Escapa-me um pequeno sorriso de orgulho. Se eu não tivesse tomado a decisão de cobrir as minhas costas, de deixar armas onde pudesse, de ter aulas de judo e outras artes marciais; se eu não tivesse vivido sob a ameaça de morte e me tivesse preparado para isso, já estaria provavelmente morto ou ainda a ser usado por aquele tipo.
Quando Miles e Maxwell chegaram, lembro-me que estavam a gritar um com o outro porque não sabiam o que fazer com o cadáver na sua sala de estar. Sabendo que a merda ia bater no ventilador, tranquei o meu quarto, mas não tive medo. Não podia ficar pior. Eu tinha vencido um mauzão, estes dois não seriam nada se tentassem alguma coisa contra mim. Gritaram comigo atrás da porta, ameaçaram matar-me, mas eu só me ri. Eu podia vencê-los, só tinha de esperar pela oportunidade.
Se eu dissesse tudo isso à Dra. Payne ela provavelmente me levaria à polícia ou me diria que precisava de ir a um centro de reabilitação juvenil, mas penso que de alguma forma encontrei uma forma de controlar as coisas e empurrar as más memórias o mais longe que pude.

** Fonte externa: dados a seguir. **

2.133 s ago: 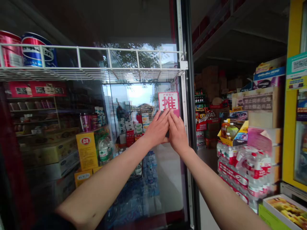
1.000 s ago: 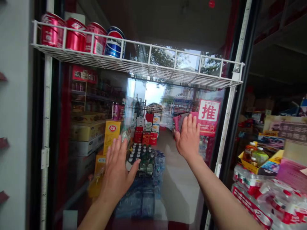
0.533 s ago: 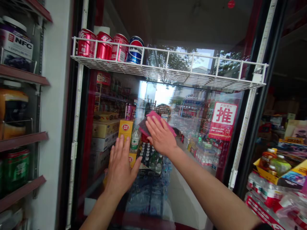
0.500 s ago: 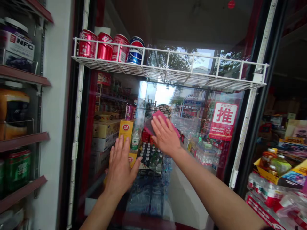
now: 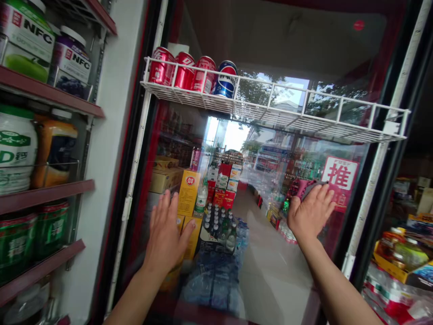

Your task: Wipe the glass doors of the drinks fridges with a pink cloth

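A glass door [image 5: 264, 253] with a dark frame fills the middle of the view. My left hand [image 5: 165, 234] lies flat on the glass at the lower left, fingers spread. My right hand [image 5: 309, 212] presses a pink and grey cloth [image 5: 306, 187] against the glass at the right, just left of a red push sign [image 5: 339, 178]. A white wire rack [image 5: 304, 126] hangs on the door above both hands, with several soda cans [image 5: 192, 72] at its left end.
Brown shelves [image 5: 47, 194] at the left carry jars and green cans. Behind the glass are yellow boxes [image 5: 187, 192] and crates of bottles [image 5: 219, 228]. Packs of bottled drinks [image 5: 395, 280] stand at the lower right beyond the door frame.
My right hand slid the cloth across the glass from the middle back to the right, beside the push sign. My left hand stayed flat on the glass. The view shifted left.
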Action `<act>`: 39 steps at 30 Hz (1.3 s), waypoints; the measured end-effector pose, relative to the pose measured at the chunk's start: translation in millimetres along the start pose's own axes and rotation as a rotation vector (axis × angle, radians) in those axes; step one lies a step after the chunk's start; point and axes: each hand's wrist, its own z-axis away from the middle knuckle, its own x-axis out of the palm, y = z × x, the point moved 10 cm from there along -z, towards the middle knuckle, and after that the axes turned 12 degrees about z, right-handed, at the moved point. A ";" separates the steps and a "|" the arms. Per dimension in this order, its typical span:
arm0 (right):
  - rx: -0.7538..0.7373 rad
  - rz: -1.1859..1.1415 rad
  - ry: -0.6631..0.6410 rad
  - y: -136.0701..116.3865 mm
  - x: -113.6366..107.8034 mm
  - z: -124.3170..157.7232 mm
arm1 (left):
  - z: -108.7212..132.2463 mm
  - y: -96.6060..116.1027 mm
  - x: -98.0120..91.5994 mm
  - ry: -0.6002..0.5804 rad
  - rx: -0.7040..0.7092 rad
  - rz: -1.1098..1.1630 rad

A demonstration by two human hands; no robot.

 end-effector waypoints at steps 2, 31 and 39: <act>-0.054 -0.015 -0.007 -35.5 -4.9 -3.9 | -1.2 -0.1 0.1 0.001 0.009 0.006; -0.989 -0.636 -0.198 -472.6 -75.4 76.8 | 28.9 -45.0 -52.5 -0.074 -0.176 -0.090; -1.360 -0.708 -0.381 -461.7 -68.6 206.1 | 53.1 -59.3 -39.9 -0.204 -0.334 -0.127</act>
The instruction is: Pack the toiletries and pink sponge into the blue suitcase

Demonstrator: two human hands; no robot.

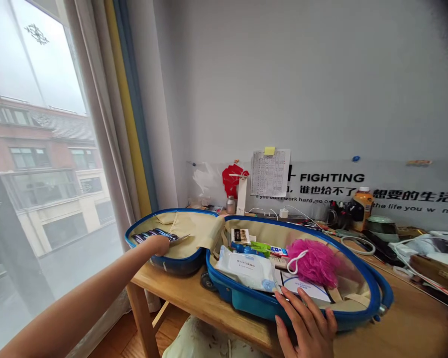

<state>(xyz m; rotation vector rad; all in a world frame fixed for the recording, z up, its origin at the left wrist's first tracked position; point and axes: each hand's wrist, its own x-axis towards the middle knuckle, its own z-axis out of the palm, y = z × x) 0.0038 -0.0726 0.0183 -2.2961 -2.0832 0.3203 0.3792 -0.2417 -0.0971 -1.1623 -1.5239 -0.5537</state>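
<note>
A blue-rimmed suitcase (242,298) lies open on the wooden table, its beige lining facing up. My left hand (159,244) reaches into the smaller left half, closed beside a dark shiny striped bundle (149,234). A thin flat piece (181,238) sticks out past this hand; its kind and my fingertips are hidden. My right hand (306,318) rests on the near rim of the right half, fingers stretched and holding nothing. Inside that half are a white wipes pack (246,267), a pink bath puff (313,261), a white box (304,286) and a pack of cotton swabs (241,235).
On the table (406,318) behind and right of the suitcase stand an orange bottle (361,206), cables (358,244) and a brown case (438,273). A curtain (97,124) and window are at left. A printed sheet (271,174) hangs on the wall.
</note>
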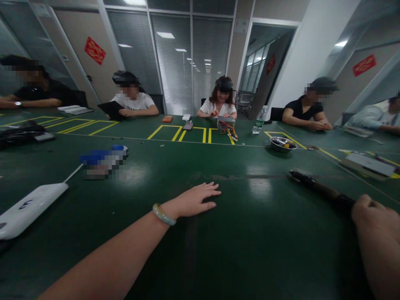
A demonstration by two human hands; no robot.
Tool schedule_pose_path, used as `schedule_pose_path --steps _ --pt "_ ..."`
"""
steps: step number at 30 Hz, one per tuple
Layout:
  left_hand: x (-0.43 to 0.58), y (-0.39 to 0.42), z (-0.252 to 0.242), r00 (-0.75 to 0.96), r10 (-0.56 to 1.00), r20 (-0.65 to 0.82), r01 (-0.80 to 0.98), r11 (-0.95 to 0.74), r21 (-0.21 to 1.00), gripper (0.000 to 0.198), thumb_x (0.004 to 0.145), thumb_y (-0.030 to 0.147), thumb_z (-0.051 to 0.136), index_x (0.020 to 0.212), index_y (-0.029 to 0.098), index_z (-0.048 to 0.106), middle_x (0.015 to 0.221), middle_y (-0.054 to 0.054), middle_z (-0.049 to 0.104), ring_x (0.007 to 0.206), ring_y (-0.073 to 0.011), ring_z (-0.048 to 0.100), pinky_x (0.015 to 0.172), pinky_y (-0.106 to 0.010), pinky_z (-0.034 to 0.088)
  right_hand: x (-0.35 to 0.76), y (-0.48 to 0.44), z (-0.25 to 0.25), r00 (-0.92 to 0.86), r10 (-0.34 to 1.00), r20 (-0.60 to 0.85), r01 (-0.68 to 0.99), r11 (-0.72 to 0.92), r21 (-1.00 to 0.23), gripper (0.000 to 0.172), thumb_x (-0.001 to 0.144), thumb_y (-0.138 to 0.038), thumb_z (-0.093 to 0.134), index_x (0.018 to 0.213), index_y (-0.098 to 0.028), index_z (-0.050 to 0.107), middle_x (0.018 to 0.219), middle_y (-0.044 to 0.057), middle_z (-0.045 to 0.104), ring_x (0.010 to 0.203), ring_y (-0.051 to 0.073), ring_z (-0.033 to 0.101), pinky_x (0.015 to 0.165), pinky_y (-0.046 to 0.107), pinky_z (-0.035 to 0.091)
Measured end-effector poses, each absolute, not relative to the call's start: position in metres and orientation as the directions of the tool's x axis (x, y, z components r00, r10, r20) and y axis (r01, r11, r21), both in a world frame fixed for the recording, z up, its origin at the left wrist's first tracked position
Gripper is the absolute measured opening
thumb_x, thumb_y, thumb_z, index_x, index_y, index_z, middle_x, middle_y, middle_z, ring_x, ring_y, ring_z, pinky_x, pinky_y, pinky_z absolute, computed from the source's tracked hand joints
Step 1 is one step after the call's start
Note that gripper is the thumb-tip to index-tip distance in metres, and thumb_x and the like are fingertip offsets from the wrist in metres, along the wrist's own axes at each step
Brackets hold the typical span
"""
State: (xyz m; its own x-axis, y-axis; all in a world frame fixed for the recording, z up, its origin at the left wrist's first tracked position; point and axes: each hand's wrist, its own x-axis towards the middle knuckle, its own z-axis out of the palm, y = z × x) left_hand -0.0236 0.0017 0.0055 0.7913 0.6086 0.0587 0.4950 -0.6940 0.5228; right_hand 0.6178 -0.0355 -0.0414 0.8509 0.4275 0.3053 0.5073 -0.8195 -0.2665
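Note:
My left hand point(196, 199) lies palm down over the middle of the green table point(231, 250), fingers stretched out and holding nothing. A pale jade-like bangle point(163, 214) circles that wrist. At the right edge, my right hand point(373, 214) is closed around the near end of a long, dark, stick-shaped object point(325, 191). Its far end points forward and left, low over the tabletop; its exact kind is unclear. To the left of my left hand is a blurred-out item with a blue part point(96, 157).
A white power bank point(34, 210) with a cable lies at left. Farther off are a metal bowl point(283, 144) with small items, a water bottle point(259, 120), a grey box with coloured wires point(226, 123) and black gear point(21, 133). Several people sit around the table.

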Motion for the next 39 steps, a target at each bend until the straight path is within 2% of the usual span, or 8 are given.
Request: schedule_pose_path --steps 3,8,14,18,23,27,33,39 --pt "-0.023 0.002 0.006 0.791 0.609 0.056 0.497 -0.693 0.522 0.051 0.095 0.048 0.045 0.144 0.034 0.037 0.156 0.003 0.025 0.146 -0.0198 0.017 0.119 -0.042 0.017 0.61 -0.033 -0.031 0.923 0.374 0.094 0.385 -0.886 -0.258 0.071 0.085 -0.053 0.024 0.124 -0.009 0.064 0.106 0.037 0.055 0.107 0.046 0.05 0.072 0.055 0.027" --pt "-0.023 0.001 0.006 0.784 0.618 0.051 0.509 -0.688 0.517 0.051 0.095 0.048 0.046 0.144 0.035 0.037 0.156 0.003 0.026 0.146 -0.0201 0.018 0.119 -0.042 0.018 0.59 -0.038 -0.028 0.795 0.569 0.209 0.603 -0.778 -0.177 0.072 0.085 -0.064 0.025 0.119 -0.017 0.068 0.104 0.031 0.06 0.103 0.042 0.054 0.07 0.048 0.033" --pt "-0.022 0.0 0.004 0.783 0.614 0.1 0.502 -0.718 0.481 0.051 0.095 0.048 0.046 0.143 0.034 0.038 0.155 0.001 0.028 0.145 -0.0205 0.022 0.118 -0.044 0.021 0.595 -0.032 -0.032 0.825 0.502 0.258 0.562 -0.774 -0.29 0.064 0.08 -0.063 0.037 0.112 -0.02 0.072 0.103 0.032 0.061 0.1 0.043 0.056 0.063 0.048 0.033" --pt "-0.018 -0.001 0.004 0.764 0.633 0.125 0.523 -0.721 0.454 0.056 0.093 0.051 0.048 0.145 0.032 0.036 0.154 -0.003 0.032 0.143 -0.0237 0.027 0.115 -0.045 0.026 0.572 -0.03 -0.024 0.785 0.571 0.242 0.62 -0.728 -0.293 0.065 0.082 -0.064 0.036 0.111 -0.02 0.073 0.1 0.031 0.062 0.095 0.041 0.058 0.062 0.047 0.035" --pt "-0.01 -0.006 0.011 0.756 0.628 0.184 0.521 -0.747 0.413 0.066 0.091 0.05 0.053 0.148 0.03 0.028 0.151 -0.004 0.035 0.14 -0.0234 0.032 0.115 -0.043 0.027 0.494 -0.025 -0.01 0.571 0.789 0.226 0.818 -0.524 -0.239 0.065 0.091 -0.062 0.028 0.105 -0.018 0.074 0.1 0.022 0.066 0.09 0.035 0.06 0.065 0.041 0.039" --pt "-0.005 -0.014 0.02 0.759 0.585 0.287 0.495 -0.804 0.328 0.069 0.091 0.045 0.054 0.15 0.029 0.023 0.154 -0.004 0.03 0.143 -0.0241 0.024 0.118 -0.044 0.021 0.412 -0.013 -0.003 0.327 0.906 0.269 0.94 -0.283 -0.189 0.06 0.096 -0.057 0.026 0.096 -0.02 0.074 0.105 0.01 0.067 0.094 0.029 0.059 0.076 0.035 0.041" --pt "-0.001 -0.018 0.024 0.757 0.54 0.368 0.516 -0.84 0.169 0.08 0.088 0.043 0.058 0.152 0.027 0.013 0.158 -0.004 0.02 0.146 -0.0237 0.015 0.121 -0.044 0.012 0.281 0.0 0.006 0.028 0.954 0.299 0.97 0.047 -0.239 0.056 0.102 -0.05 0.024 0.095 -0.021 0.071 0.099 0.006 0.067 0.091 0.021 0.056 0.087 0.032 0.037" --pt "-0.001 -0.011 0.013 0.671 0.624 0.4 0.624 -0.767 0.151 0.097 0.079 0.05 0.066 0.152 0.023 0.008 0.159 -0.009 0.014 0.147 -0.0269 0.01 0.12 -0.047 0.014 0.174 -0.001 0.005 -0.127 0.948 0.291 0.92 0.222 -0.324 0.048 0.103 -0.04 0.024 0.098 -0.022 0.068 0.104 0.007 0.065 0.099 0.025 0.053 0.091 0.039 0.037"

De certo modo, estou orgulhoso de mim mesmo. Não sei se alguém teria superado algo assim ou talvez eu tenha algo especial para o superar. Talvez tornar-se forte não fosse uma ideia tão má, só que o meu pai não sabia como pensar como um humano.
Não preciso de terapia, mas se Brody insistir que preciso e que é a melhor coisa a fazer, fá-lo-ei porque ele foi muito útil nisto e devo-lhe muito, embora ele tenha feito muito pouco por mim.
Penso que a minha infância pode ser reduzida aos tempos em que eu e ele passávamos algum tempo juntos.